Zhang worked at Chengguan Hospital in Shen County, Shandong, and as a radio repairwoman for the local broadcast station. In the early 1980s, she toured China giving inspirational speeches, and became famous throughout the country. The Chinese Communist Party (CCP) found in her a new model for the Chinese youth, and waged a national campaign to publicize her life story. She joined the CCP in December 1982.

She wrote many books, including Beautiful English, written in both Chinese and English. Her novel A Dream in Wheelchair has been published in Japan and Korea. She also translated many Western literary works into Chinese. Her translation of Ralph Helfer's Modoc: The True Story of the Greatest Elephant That Ever Lived won a national prize for translated works.
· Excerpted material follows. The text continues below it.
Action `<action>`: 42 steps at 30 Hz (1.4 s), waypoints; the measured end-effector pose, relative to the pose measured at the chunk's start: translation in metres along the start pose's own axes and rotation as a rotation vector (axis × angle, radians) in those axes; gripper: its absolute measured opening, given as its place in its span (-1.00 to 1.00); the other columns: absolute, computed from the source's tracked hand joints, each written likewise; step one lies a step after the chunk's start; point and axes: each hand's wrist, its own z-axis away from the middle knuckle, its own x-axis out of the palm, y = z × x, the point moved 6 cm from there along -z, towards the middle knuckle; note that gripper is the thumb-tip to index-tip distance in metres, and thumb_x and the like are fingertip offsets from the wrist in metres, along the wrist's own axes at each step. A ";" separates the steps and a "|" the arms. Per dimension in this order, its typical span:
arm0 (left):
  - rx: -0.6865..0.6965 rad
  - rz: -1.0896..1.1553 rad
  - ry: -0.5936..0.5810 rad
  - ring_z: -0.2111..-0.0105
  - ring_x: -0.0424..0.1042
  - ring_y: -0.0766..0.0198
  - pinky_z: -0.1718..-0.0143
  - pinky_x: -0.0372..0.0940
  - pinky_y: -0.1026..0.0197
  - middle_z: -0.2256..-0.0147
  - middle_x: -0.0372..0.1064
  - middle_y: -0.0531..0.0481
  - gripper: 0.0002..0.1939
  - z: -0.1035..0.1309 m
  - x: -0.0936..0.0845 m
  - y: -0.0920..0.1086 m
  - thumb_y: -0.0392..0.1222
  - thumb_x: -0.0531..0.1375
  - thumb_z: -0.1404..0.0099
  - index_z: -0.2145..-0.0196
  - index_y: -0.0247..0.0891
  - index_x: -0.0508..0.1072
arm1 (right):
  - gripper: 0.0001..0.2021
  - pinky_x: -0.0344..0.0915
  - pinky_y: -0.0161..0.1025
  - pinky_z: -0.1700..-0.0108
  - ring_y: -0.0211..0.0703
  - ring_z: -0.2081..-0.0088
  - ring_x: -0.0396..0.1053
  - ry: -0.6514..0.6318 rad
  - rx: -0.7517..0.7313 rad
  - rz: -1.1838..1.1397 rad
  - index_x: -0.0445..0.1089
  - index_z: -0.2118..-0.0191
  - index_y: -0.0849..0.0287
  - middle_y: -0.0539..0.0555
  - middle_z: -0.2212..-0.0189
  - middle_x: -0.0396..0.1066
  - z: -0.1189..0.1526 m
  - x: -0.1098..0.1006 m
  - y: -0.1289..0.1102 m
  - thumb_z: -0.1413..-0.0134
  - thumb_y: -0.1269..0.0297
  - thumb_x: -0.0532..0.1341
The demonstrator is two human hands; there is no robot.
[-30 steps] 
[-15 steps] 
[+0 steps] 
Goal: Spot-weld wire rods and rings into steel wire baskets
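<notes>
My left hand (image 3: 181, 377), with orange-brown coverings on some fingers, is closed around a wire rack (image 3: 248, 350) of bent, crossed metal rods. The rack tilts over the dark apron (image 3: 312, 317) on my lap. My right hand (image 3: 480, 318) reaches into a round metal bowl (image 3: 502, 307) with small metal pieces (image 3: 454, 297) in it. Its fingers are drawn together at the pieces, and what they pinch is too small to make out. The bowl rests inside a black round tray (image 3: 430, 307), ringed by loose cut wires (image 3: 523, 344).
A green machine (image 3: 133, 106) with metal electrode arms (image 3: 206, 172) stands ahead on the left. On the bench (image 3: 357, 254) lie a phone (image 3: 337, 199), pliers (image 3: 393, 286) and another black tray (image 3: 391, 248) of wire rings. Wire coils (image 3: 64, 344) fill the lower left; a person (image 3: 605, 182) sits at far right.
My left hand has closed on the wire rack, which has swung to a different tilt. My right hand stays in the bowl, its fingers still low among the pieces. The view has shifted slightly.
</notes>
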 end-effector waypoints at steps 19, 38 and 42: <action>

She is a member of the China Writers Association and was a visiting scholar at the Internationales Künstlerhaus Villa Concordia in Bamberg, Germany, from 2007 to 2008.

Zhang Haidi has been a member of several sessions of the National Committee of the Chinese People's Political Consultative Conference (CPPCC), and has been an advocate for disabled rights, calling for improved accessibility and for rights for the disabled to drive. In 2002, China Central Television broadcast a program devoted to her. In November 2008, she was elected Chairperson of China Disabled Persons' Federation (CDPF), succeeding Deng Pufang.

In 2013, the University of York awarded her an honorary doctorate degree.

==Personal==
Zhang Haidi is married to Wang Zuoliang (王佐良).